I'm at the "MY BODY IS BREAKING" point. I can't breathe or see clearly anymore. To everyone around me, I'm not breaking. I'm fine.
But I'm on the table again. Looking around for a blessed nurse with magic vials.
So many nurses are thronging me -food is brought in now and then, children are taken from time to time, house cleaning help both hired and volunteered is given. The Lord is taking sweet and precious care of me as I cling to the hospital bed and cry out in desperation, "I AM DYING."
I used to wonder at people who couldn't seem to get enough help, who still despite seemingly having their basics needs me still struggled to just SMILE. I judged them.
And the Lord -in His sweet wisdom -is stripping me WHOLLY of that judgement.
All things will work together for our good.
I'm grateful for the suffering -it's setting a course for the way I will live out the rest of my life.

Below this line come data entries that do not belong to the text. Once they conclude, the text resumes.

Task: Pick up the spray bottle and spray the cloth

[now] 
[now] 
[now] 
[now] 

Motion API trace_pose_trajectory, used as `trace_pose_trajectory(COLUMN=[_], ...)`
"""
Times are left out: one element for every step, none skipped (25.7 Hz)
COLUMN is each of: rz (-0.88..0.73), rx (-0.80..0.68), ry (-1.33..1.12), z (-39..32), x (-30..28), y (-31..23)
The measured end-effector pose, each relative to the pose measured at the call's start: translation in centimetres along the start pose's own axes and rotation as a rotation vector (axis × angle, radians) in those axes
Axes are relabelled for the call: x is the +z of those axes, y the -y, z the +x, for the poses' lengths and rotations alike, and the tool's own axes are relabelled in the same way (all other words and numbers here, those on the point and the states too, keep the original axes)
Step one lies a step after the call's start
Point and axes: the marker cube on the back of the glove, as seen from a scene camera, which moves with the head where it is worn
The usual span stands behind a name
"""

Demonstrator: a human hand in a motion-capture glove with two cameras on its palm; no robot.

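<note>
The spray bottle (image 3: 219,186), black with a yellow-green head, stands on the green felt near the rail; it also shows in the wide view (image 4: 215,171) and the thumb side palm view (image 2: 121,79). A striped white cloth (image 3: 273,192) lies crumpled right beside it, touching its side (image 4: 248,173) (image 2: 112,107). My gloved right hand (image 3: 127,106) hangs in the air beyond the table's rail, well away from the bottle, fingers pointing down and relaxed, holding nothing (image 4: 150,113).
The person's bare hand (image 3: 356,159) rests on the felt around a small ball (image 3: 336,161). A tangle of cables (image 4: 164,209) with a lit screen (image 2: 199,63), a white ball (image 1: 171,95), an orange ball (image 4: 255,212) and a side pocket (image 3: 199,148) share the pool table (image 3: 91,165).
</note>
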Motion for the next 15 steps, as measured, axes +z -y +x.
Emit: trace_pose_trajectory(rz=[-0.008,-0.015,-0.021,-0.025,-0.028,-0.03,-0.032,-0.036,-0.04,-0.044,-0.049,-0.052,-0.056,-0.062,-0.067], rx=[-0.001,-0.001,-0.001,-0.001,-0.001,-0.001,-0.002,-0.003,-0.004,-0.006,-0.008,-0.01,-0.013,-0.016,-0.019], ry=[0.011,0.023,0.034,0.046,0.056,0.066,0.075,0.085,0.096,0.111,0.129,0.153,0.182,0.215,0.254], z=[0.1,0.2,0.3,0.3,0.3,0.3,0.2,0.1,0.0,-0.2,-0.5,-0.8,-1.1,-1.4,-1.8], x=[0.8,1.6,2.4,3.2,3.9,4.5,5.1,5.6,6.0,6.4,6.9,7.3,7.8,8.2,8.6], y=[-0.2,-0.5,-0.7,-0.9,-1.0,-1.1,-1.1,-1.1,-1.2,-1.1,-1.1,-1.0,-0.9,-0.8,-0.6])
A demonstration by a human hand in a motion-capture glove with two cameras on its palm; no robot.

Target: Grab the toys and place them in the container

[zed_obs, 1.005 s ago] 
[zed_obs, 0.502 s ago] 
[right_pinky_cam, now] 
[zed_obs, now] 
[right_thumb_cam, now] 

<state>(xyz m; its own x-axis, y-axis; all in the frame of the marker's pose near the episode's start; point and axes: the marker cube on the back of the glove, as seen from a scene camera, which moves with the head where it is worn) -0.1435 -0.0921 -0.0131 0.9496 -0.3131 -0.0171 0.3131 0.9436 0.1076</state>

My priorities are shifted (and shifting), and if anything... if NOTHING else... the Lord is preparing me to serve His children with pure charity, unmarked by judgement.
I feel ungrateful writing these things. I feel like a whiner. I feel FEAR that people will hear my words and judge me because my basic needs are met and I'm still crying out from the bathroom floor, "Can't you give me anything for this pain?"
Today and everyday I will simply do the next right thing.
Living one day at a time? When things are good. Today I will live one moment at a time, one situation at a time. One hour at a time.
For when the oxygen returns to my brain, I will behold a mysterious, miraculous gift... imperfect and perfect, grand and small, a sort of birthing experience in it's own right.
And I know at that point -I will bond with it and look back on this laborious treachery as a worthwhile investment.
But for today, I'll just do the next right thing.